Le projet a toutefois déjà reçu un avis favorable de la Direction de l’aménagement urbain et des services aux entreprises, mentionne un document de l’arrondissement qui détaille certains aspects de ce projet. Celui-ci précise que l’entreprise Summit entrevoit de démolir les trois bâtiments actuels du site, construits au début des années 1950 et jugés vétustes à maints égards, pour remplacer ceux-ci par un immeuble industriel d’un étage qui comprendra un toit vert sur une partie de sa surface.

Plus de camions, moins d’arbres

Puisque les bâtiments se trouvant actuellement sur ce lot ont peu de valeur patrimoniale, les fonctionnaires de l’arrondissement ne voient pas d’inconvénients à leur démolition. Ce projet industriel implique cependant la coupe de 57 arbres de différentes espèces, incluant des chênes, des frênes, des ormes d’Amérique et des érables argentés.

Ces arbres matures seront remplacés par de jeunes arbres qui seront plantés sur ce terrain, assure le promoteur. Ceux-ci n’auront toutefois pas la même valeur écologique que les arbres qui sont menacés d’être rasés par l’agrandissement de la zone minéralisée sur ce site, qui accueillera de nombreux camions, déplore Anaïs Houde, une résidente du secteur mobilisée en faveur de la protection des espaces verts.
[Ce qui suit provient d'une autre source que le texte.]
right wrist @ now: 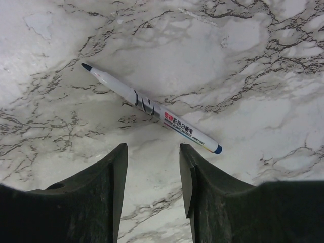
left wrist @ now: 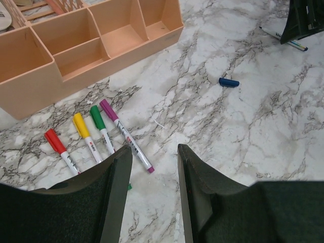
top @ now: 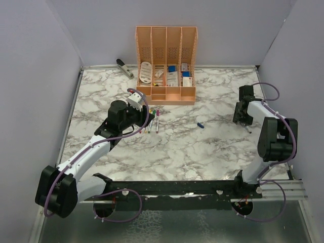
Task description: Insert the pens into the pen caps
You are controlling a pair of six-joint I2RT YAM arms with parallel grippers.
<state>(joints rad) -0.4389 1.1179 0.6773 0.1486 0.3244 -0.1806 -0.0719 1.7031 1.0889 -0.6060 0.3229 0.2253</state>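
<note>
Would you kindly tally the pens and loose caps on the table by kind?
Capped pens: 4 (red, yellow, green, purple)
Uncapped pens: 1
Loose caps: 1
Total: 6

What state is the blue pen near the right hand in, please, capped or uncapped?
Uncapped: the pen lies flat with its dark tip bare, and the blue cap lies apart from it.

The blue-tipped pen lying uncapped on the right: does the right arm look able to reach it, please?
Probably yes: its open fingers hang just above the pen, which lies alone on bare marble.
</note>
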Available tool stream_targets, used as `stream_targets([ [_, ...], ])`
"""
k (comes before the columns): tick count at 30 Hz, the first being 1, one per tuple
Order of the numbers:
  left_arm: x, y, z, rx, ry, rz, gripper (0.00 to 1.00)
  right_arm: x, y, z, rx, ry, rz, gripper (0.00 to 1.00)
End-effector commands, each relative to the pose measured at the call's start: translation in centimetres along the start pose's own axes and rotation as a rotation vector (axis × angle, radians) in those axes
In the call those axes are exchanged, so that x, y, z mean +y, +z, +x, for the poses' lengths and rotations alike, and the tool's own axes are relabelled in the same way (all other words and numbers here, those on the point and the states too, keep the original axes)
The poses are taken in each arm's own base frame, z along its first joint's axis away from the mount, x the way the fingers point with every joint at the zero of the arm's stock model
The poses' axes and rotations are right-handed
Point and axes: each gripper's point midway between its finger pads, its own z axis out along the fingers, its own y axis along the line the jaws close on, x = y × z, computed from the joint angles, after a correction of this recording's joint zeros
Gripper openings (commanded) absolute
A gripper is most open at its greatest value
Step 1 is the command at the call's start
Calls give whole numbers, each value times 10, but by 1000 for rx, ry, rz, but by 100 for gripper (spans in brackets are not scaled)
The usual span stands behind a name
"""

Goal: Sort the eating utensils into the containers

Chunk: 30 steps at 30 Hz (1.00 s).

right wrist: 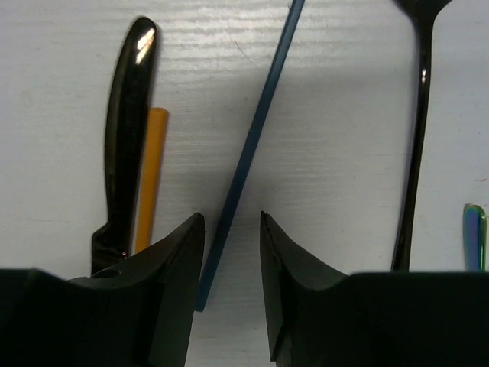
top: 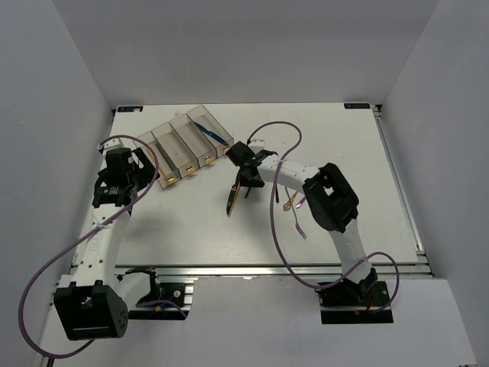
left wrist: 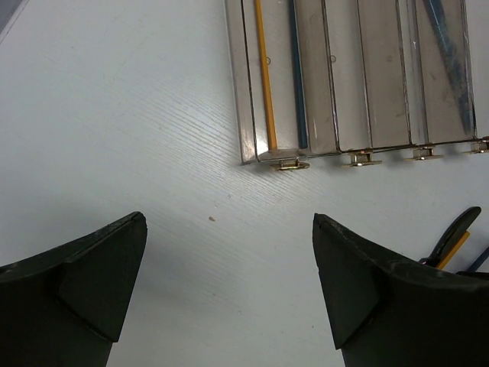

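Observation:
The four joined clear-grey containers [top: 186,139] stand at the back left; in the left wrist view [left wrist: 382,76] the leftmost holds a wooden chopstick [left wrist: 265,76] and a dark blue chopstick [left wrist: 296,76], and the rightmost holds a blue knife [left wrist: 451,61]. My left gripper [left wrist: 229,229] is open and empty over bare table just in front of the bins. My right gripper [right wrist: 231,222] is low over the table, its jaws narrowly open astride the end of a blue chopstick [right wrist: 252,138]. Beside it lie a black knife [right wrist: 126,130], a wooden chopstick [right wrist: 151,176], a black spoon [right wrist: 416,153] and a purple-gold spoon [right wrist: 474,237].
In the top view a gold fork [top: 289,202] and a silvery fork [top: 299,228] lie right of the right gripper [top: 244,170]. The left gripper [top: 144,164] is left of the bins. Purple cables loop over the table. Grey walls enclose the table.

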Motion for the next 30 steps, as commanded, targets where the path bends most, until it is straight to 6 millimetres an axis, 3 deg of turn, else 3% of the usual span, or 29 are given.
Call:
stream_targets([
  [1, -8, -7, -12, -45, 0, 44, 98, -1, 1, 0, 7, 50, 25, 40],
  [7, -11, -6, -9, -31, 3, 57, 98, -16, 12, 19, 50, 82, 76, 24],
  [8, -11, -6, -8, -30, 3, 60, 98, -18, 10, 20, 53, 90, 74, 16],
  [12, -15, -7, -9, -30, 1, 80, 98, -26, 8, 27, 58, 111, 62, 7],
  [13, -16, -8, -8, -27, 2, 87, 98, -29, 7, 29, 65, 103, 67, 0],
  [17, -32, -8, -1, 7, -4, 178, 98, -34, -7, 22, 48, 74, 54, 0],
  [21, -76, -16, 16, 97, -38, 425, 98, -37, -37, 2, -15, 47, 2, 0],
  [23, -106, -27, 21, 133, -59, 597, 98, -25, -63, -17, -78, 55, -106, 0],
  [24, -114, -30, 28, 160, -99, 636, 98, -28, -67, -11, -78, 20, -132, 0],
  [25, -118, -32, 27, 160, -119, 659, 98, -21, -87, -18, -100, 25, -212, 0],
  [26, -143, -46, 31, 163, -120, 746, 98, -11, -95, -26, -137, 27, -284, 0],
  [27, -152, -51, 34, 168, -128, 783, 98, -10, -97, -17, -134, -6, -326, 0],
  [28, -162, -57, 34, 166, -135, 821, 98, 5, -120, -17, -136, -27, -459, 0],
  [29, -184, -72, 34, 165, -143, 913, 98, 15, -130, -14, -141, -50, -542, 0],
  [30, -194, -78, 33, 156, -151, 958, 98, 30, -146, -23, -193, -59, -651, 0],
])
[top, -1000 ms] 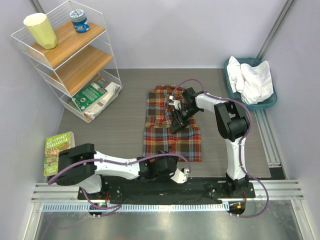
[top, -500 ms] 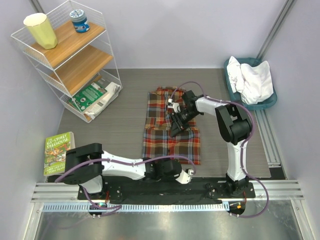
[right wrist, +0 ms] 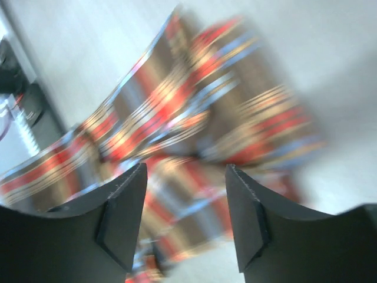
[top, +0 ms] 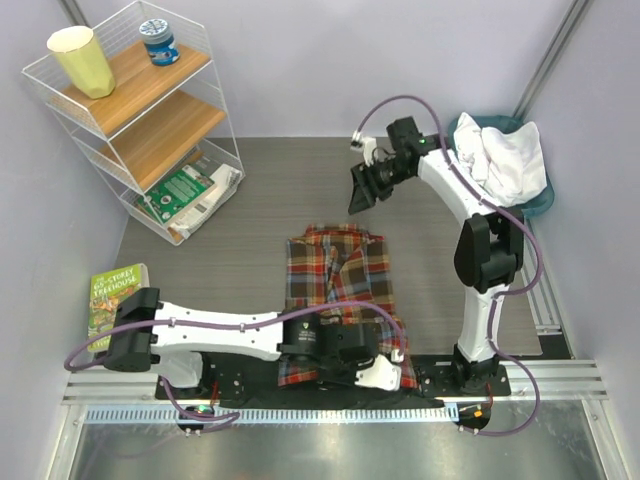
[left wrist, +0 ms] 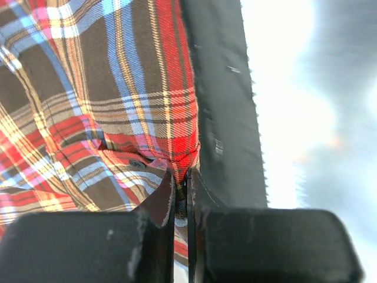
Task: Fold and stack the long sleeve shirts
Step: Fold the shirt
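At the near edge of the worktop (top: pixel 250 220), the L claw (left wrist: pixel 182 184) is pressed together on a fold of the plaid shirt (top: pixel 335 285). In the wrist cam both fingers meet w/ only a thin bit of red-brown cloth btw. them, and a small button shows just beside the tips. Right next to this pinch runs a black strip (left wrist: pixel 227 106), touching the cloth edge. From above, the L arm lies low and stretched across from its base, w/ the wrist over the near end of the shirt.

R claw (right wrist: pixel 185 171) is spread, nothing btw. its fingers. It hangs high over the far part of the worktop, well apart from the shirt and turned toward it. Its cam shows the plaid below, blurred.

Plaid shirt lies approx. in the middle, long side running near-far. Its far end is rumpled and its near end reaches over the black strip at the arm bases. White shirt (top: pixel 510 160) is heaped in the teal basket (top: pixel 530 208) at the far R corner, partly hanging over the rim. Far L corner: wire shelf (top: pixel 160 125) w/ yellow cup (top: pixel 82 60) and blue jar (top: pixel 158 42) on the top board. Green book (top: pixel 117 300) lies flat at the L edge, near the L arm base.
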Robot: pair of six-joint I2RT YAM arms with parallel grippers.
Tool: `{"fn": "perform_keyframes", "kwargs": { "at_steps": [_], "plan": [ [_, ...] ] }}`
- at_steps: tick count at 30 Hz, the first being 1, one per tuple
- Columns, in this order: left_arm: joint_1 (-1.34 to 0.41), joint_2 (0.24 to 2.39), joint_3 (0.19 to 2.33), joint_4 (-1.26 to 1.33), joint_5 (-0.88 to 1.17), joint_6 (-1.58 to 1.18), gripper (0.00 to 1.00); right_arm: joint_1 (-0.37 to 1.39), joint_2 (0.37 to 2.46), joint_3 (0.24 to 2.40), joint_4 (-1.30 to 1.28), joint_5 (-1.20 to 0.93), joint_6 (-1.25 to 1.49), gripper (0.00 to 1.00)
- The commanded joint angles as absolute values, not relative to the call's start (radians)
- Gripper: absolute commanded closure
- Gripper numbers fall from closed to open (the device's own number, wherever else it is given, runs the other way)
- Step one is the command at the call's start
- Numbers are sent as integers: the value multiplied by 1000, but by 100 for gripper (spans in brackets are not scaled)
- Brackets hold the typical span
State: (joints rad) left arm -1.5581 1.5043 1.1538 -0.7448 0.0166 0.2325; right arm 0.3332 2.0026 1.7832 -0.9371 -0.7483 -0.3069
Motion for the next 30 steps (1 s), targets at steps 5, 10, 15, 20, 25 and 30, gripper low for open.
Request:
{"fn": "perform_keyframes", "kwargs": {
  "at_steps": [5,10,15,20,25,30],
  "plan": [
    [-1341,1502,1310,-957,322,227,100,328,2218,1951,-965,-709,-385,51],
    [-1131,1563,1397,-1017,460,351,100,360,2282,1888,-922,-732,-422,61],
    [-983,1655,1526,-1068,457,512,100,368,2293,1819,-910,-738,-449,71],
    [-829,1813,1673,-1083,419,676,100,368,2275,1781,-907,-732,-474,74],
    [-730,1922,1752,-1051,407,782,100,368,2266,1773,-910,-732,-488,75],
    [-673,1963,1755,-951,384,854,100,368,2275,1787,-928,-739,-512,75]
  ]
}}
« Ça n’a pas de sens ! », lance Mme Houde, qui s’oppose à « ce genre de projets qui contribue à détruire la canopée et à augmenter le camionnage sur la rue Notre-Dame, qui est déjà saturée ».

Opposition citoyenne

 

Mme Houde compte parmi la quinzaine de citoyens qui ont acheminé dans les derniers jours un avis défavorable à ce projet en prévision de la tenue de la séance du Comité de démolition de l’arrondissement, mardi.

« Pour les citoyens, c’est une lutte de tous les instants pour conserver les arbres qu’on a », souligne Isabelle Durand, qui demeure à proximité de ce terrain industriel. En plus de craindre que ce projet contribue à raréfier encore davantage le nombre d’arbres dans ce secteur, la résidente appréhende une augmentation des « nuisances sonores » que pourrait entraîner ce projet industriel.

« Ce n’est pas un toit vert qui va remplacer des arbres matures », renchérit Mireille Goulet, une autre résidente du quartier en opposition à ce développement. « La végétation est très importante. Les arbres sont essentiels. Le peu qu’on a, on doit les conserver », insiste-t-elle.

La conseillère d’arrondissement Alia Hassan-Cournol se veut pour sa part rassurante. « Ce qu’il faut comprendre, c’est qu’on est dans les tout débuts d’un processus de démolition d’un bâtiment », souligne-t-elle. Maintenant que les fonctionnaires ont analysé la validité du projet d’un point de vue strictement réglementaire, les élus de l’arrondissement doivent tenir compte des préoccupations des citoyens qui leur seront soumises, explique Mme Hassan-Cournol. « On va juger ensuite si oui ou non on va accorder la démolition. »

Îlots de chaleur

 

Le secteur de l’Assomption Sud-Longue-Pointe, qui a fait l’objet d’un rapport de l’Office de consultation publique de Montréal (OCPM) publié en 2019, est considéré par plusieurs experts en santé publique comme le « poumon noir » de Montréal. Ce secteur comprend notamment l’Écoparc industriel de la Grande Prairie, où les entrepôts et stationnements créent de grands îlots de chaleur qui laissent peu de place aux espaces verts.

Le rapport de l’OCPM concernant le développement de ce secteur avait d’ailleurs souligné l’importance d’augmenter le verdissement de ce secteur, notamment par « la plantation d’arbres matures pour contrer les îlots de chaleur » dans les zones publiques et les terrains industriels.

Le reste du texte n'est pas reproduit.